---------- THE DATA ----------

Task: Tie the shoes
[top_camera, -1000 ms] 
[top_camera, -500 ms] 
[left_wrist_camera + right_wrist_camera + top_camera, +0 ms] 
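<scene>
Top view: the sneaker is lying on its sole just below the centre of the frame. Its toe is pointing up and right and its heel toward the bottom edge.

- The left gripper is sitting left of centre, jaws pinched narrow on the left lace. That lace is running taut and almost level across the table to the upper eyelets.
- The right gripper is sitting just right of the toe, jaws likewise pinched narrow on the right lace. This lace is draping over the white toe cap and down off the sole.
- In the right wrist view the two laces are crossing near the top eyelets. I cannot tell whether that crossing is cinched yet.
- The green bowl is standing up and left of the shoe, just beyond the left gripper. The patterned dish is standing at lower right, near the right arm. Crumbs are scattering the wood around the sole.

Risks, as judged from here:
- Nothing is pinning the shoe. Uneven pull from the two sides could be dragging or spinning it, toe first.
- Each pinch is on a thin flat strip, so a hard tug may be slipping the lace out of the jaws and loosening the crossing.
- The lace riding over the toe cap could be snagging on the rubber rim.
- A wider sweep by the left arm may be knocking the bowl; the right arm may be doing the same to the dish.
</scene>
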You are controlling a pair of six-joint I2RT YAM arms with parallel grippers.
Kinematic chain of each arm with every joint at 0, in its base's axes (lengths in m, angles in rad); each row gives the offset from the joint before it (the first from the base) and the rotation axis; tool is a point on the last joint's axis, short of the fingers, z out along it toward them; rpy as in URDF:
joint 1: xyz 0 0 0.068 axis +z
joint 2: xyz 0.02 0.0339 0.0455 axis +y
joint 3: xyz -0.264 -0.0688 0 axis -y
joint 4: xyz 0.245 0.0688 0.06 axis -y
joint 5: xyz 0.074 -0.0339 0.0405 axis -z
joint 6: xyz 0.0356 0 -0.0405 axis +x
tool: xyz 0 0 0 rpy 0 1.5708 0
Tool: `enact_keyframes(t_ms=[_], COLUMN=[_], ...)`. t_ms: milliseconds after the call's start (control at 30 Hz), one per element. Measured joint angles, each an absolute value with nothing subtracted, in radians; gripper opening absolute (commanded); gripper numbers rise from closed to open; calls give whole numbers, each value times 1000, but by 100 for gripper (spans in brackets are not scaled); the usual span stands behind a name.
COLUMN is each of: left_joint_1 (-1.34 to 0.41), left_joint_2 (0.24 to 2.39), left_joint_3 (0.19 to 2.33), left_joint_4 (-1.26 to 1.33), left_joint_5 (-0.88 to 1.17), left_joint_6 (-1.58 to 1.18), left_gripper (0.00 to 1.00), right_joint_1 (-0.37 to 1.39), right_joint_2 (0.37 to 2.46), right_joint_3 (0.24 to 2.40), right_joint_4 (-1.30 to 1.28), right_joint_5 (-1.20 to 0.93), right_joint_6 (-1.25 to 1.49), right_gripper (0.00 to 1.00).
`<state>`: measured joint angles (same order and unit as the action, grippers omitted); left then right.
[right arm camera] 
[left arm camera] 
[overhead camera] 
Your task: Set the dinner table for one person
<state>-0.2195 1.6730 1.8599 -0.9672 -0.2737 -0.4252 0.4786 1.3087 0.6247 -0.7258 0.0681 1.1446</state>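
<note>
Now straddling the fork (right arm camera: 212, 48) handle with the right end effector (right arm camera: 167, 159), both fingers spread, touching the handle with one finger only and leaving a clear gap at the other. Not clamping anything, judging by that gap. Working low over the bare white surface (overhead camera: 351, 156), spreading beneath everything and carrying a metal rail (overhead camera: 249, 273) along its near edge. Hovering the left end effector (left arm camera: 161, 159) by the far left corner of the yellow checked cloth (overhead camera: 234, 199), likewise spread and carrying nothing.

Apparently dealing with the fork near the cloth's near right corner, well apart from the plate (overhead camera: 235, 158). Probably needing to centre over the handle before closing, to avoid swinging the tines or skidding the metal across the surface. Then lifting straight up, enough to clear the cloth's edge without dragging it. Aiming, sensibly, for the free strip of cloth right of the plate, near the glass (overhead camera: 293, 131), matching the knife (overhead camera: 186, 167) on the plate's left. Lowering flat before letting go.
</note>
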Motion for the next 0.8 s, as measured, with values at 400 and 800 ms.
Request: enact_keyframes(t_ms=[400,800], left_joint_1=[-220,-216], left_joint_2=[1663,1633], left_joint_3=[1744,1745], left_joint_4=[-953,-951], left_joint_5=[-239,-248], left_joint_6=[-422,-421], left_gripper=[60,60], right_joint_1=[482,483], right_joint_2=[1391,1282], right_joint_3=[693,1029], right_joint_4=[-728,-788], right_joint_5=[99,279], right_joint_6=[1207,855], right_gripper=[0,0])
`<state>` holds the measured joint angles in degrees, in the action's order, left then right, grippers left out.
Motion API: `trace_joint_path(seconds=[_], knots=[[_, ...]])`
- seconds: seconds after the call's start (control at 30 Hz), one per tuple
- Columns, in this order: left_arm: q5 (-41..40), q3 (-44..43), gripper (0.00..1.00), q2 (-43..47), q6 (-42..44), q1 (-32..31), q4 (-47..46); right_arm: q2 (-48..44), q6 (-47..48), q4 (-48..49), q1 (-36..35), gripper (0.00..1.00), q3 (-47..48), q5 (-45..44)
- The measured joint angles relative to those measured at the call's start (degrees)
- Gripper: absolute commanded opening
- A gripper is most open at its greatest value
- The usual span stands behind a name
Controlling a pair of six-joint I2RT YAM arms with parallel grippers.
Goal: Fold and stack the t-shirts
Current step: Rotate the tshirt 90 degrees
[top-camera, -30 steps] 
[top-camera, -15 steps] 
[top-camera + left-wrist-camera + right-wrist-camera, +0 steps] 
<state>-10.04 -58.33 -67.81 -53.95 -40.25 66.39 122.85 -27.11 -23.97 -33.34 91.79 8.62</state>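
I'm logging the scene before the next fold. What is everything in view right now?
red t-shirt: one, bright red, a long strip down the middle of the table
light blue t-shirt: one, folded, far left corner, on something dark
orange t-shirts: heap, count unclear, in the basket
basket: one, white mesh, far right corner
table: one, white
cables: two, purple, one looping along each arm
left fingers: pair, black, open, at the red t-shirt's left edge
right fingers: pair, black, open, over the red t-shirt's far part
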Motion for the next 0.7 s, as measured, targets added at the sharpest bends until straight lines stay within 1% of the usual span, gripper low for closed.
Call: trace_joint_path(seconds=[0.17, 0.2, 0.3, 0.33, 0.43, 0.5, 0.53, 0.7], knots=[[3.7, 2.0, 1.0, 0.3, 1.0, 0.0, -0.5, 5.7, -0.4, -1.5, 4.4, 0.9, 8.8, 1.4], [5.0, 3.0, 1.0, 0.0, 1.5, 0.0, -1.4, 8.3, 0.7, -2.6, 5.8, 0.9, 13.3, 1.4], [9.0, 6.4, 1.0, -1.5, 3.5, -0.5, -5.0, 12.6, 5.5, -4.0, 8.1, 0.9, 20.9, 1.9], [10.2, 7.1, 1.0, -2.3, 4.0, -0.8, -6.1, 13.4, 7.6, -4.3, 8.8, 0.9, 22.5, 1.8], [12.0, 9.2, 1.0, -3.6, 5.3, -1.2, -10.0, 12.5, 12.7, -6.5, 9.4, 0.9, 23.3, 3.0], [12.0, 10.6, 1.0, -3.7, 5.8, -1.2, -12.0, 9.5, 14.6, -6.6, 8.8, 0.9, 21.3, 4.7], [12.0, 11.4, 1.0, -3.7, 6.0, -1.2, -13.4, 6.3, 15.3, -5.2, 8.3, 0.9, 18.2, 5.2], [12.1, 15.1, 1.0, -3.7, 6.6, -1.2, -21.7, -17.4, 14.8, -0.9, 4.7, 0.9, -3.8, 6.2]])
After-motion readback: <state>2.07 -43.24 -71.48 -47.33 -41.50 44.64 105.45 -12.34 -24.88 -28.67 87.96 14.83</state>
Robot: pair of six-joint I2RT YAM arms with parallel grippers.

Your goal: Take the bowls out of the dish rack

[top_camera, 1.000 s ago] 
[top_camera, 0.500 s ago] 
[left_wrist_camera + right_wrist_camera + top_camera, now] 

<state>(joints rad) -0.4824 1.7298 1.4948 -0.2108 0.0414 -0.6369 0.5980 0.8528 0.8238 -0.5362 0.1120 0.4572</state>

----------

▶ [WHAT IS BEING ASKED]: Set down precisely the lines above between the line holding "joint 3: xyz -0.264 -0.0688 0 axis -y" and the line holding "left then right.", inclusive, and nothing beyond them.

▶ [OUTPUT OF THE TASK]:
joint 3: xyz -0.264 -0.0688 0 axis -y
joint 4: xyz 0.245 0.0688 0.06 axis -y
joint 5: xyz 0.074 -0.0339 0.0405 axis -z
joint 6: xyz 0.0356 0 -0.0405 axis +x
tool: xyz 0 0 0 rpy 0 1.5708 0
Tool: `enact_keyframes(t_ms=[_], COLUMN=[_], ...)`. t_ms: milliseconds after the call's start (control at 30 Hz), one per element. Measured joint angles, each an absolute value with nothing subtracted, in radians; gripper opening absolute (commanded); gripper numbers rise from closed to open; calls give whole numbers, each value times 1000, but by 100 for gripper (spans in brackets are not scaled); the usual span stands behind a name.
COLUMN is each of: left_joint_1 (-1.34 to 0.41), left_joint_2 (0.24 to 2.39), left_joint_3 (0.19 to 2.33), left_joint_4 (-1.26 to 1.33), left_joint_5 (-0.88 to 1.17), left_joint_6 (-1.58 to 1.18), left_gripper (0.00 to 1.00), right_joint_1 (-0.37 to 1.39), right_joint_2 (0.37 to 2.46), right_joint_3 (0.24 to 2.40), right_joint_4 (-1.30 to 1.28), right_joint_5 (-1.20 to 0.93), right_joint_6 (-1.25 to 1.49), right_gripper (0.00 to 1.00).
`<state>`: measured joint angles (same order and unit as the action, grippers omitted); left then right.

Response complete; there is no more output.